EXERCISE DATA below:

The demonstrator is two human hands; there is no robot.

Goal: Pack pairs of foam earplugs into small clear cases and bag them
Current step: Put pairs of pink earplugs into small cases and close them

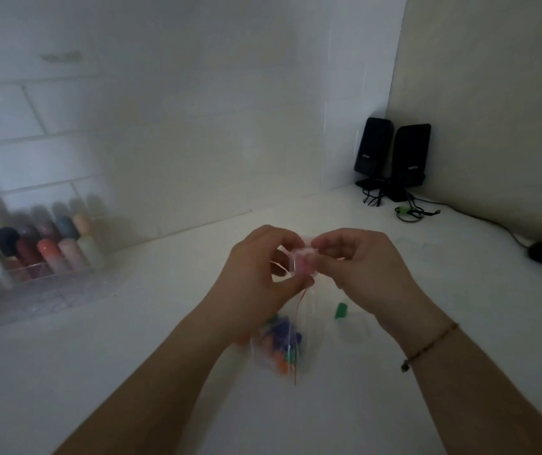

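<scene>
Holding a small case between both hands

Head view: the left hand (264, 262) and right hand (358, 261) both pinch a small clear case (302, 262) holding pink foam, raised above the zip bag (282, 348) of earplugs on the white table (131, 356).

Clear case (303, 265) apparently holding pink earplugs, raised

No legible text or labels.

A home desk corner: white desk (131, 356), two black speakers (391, 159), clear organizer of coloured bottles (33, 257).
</scene>
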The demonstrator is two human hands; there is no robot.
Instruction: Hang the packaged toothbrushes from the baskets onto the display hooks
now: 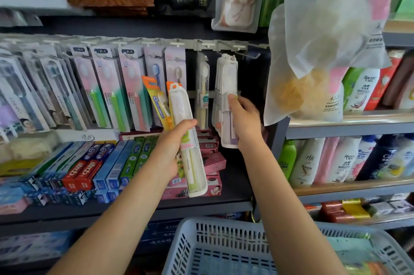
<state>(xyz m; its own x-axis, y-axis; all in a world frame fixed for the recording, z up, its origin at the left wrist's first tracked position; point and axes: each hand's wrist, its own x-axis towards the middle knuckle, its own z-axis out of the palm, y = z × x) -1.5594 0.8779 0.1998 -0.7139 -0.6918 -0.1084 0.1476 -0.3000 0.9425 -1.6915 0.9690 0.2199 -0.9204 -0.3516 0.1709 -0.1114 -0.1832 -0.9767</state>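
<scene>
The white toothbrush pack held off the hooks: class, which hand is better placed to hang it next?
The left hand: it already grips the white toothbrush pack, its hang tab up, while the right hand holds the hanging packs.

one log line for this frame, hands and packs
left hand: holds white toothbrush pack plus orange packs | right hand: grips white packs on hook | basket: below

L hand [173, 140] gripping, R hand [243, 118] pinching
</scene>
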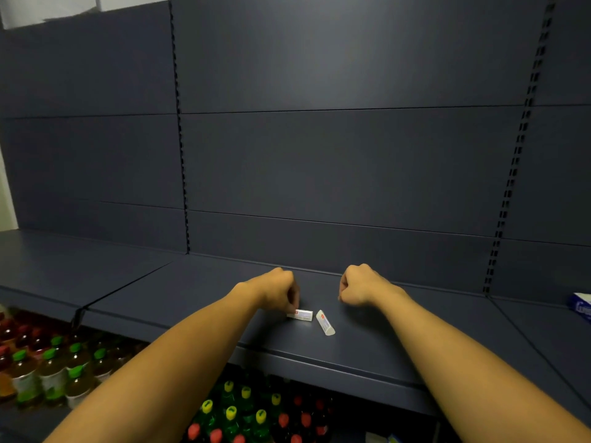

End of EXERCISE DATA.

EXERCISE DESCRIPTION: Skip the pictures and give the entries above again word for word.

THE ANSWER:
The demonstrator is two human hands; there is no robot.

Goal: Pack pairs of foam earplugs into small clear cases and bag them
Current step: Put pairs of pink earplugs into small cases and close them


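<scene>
Holding a small case between both hands

Head view: the left hand (264, 262) and right hand (358, 261) both pinch a small clear case (302, 262) holding pink foam, raised above the zip bag (282, 348) of earplugs on the white table (131, 356).

Clear case (303, 265) apparently holding pink earplugs, raised

No legible text or labels.

A home desk corner: white desk (131, 356), two black speakers (391, 159), clear organizer of coloured bottles (33, 257).
</scene>
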The demonstrator is two human hands; there is no robot.
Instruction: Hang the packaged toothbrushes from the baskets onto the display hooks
now: 
<state>(xyz m; its own x-axis, y-axis; all in a world frame fixed for the recording, z up, its origin at the left wrist's first tracked position; point and axes: each hand's wrist, its own x-axis towards the middle knuckle, its own z-axis out of the palm, y = z × x) -1.5594 0.8779 0.1998 -0.7139 -0.6918 -0.1084 0.1476 -0.3000 0.9425 -1.6915 0.9690 0.2199 -0.9204 -0.3516 0.1709 -0.1114 -0.1832 -0.9767</state>
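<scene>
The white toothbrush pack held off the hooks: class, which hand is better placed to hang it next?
The left hand: it already grips the white toothbrush pack, its hang tab up, while the right hand holds the hanging packs.

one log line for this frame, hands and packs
left hand: holds white toothbrush pack plus orange packs | right hand: grips white packs on hook | basket: below

L hand [173, 140] gripping, R hand [243, 118] pinching
</scene>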

Nothing else belongs to this exercise.